Work required:
Write out the listing below exactly, beginning at its first line and ending with the line that contains "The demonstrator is".

Data block:

========================================

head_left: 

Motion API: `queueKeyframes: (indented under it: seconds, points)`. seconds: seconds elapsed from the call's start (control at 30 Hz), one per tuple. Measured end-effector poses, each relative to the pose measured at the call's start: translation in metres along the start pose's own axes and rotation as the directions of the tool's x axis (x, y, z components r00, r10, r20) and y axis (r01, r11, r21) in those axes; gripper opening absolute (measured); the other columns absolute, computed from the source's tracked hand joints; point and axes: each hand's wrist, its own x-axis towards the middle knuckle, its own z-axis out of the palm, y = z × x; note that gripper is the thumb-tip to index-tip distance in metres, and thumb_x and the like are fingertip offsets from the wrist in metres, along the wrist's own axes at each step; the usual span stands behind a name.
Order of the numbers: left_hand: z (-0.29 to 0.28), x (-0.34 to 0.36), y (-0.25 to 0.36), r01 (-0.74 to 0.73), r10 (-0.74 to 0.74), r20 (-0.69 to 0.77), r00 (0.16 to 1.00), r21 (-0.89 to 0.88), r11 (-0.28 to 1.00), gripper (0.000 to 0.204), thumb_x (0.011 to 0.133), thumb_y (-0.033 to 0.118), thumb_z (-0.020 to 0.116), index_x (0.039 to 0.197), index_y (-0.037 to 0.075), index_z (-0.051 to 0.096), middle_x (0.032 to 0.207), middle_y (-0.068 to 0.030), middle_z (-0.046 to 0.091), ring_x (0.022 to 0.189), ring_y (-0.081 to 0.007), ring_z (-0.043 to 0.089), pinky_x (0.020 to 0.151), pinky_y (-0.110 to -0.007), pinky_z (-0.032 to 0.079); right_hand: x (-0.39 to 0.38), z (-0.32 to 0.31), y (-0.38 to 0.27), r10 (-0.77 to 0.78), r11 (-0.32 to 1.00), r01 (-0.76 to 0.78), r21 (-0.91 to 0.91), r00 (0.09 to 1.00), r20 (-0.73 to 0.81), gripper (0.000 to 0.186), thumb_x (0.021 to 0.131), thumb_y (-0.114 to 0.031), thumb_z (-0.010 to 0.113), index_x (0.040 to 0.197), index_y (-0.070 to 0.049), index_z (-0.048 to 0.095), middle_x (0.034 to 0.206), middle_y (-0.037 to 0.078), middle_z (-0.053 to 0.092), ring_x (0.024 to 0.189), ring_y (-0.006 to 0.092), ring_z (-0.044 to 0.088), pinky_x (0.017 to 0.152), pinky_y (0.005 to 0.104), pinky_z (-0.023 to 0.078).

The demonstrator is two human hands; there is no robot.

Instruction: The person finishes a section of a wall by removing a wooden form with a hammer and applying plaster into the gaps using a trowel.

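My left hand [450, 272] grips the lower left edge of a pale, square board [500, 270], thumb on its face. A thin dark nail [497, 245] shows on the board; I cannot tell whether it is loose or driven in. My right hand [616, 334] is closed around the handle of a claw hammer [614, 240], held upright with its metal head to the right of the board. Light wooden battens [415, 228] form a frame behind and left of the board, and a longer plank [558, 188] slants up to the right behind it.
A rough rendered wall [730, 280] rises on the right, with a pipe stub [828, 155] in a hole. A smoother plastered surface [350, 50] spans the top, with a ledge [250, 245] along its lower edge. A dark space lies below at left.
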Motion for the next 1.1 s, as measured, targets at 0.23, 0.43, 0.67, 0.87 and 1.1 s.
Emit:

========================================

Result:
head_left: 

Motion API: `queueKeyframes: (indented under it: seconds, points)`. seconds: seconds elapsed from the call's start (control at 30 Hz), one per tuple. Measured end-effector poses, each relative to the pose measured at the call's start: translation in metres along the start pose's own axes and rotation as the directions of the tool's x axis (x, y, z components r00, r10, r20) and y axis (r01, r11, r21) in those axes; gripper opening absolute (measured); the other columns absolute, computed from the source's tracked hand joints; point and axes: each hand's wrist, its own x-axis towards the middle knuckle, its own z-axis out of the palm, y = z × x; note that gripper is the thumb-tip to index-tip distance in metres, and thumb_x and the like are fingertip offsets from the wrist in metres, along the wrist's own axes at each step; the usual span stands behind a name.
Order of the numbers: left_hand: z (-0.29 to 0.28), x (-0.34 to 0.36), y (-0.25 to 0.36), r01 (-0.74 to 0.73), r10 (-0.74 to 0.74), r20 (-0.69 to 0.77), r00 (0.16 to 1.00), r21 (-0.89 to 0.88), r11 (-0.28 to 1.00), gripper (0.000 to 0.204), thumb_x (0.011 to 0.133), thumb_y (-0.033 to 0.118), thumb_z (-0.020 to 0.116), index_x (0.039 to 0.197), index_y (-0.037 to 0.075), index_z (-0.051 to 0.096), middle_x (0.032 to 0.207), middle_y (-0.068 to 0.030), middle_z (-0.046 to 0.091), ring_x (0.022 to 0.189), ring_y (-0.081 to 0.007), ring_z (-0.043 to 0.089), pinky_x (0.020 to 0.151), pinky_y (-0.110 to -0.007), pinky_z (-0.032 to 0.079); right_hand: x (-0.39 to 0.38), z (-0.32 to 0.31), y (-0.38 to 0.27), r10 (-0.77 to 0.78), r11 (-0.32 to 1.00), r01 (-0.76 to 0.78), r21 (-0.91 to 0.91), r00 (0.09 to 1.00), r20 (-0.73 to 0.81), gripper (0.000 to 0.186), thumb_x (0.021 to 0.131), thumb_y (-0.114 to 0.031), thumb_z (-0.010 to 0.113), index_x (0.040 to 0.197), index_y (-0.070 to 0.049), index_z (-0.048 to 0.095), middle_x (0.034 to 0.206), middle_y (-0.037 to 0.078), middle_z (-0.053 to 0.092), ring_x (0.024 to 0.189), ring_y (-0.006 to 0.092), ring_z (-0.044 to 0.088), pinky_x (0.017 to 0.152), pinky_y (0.005 to 0.104), pinky_z (-0.023 to 0.078).

The demonstrator is two human hands; there is no robot.

Nothing more remains in this exercise.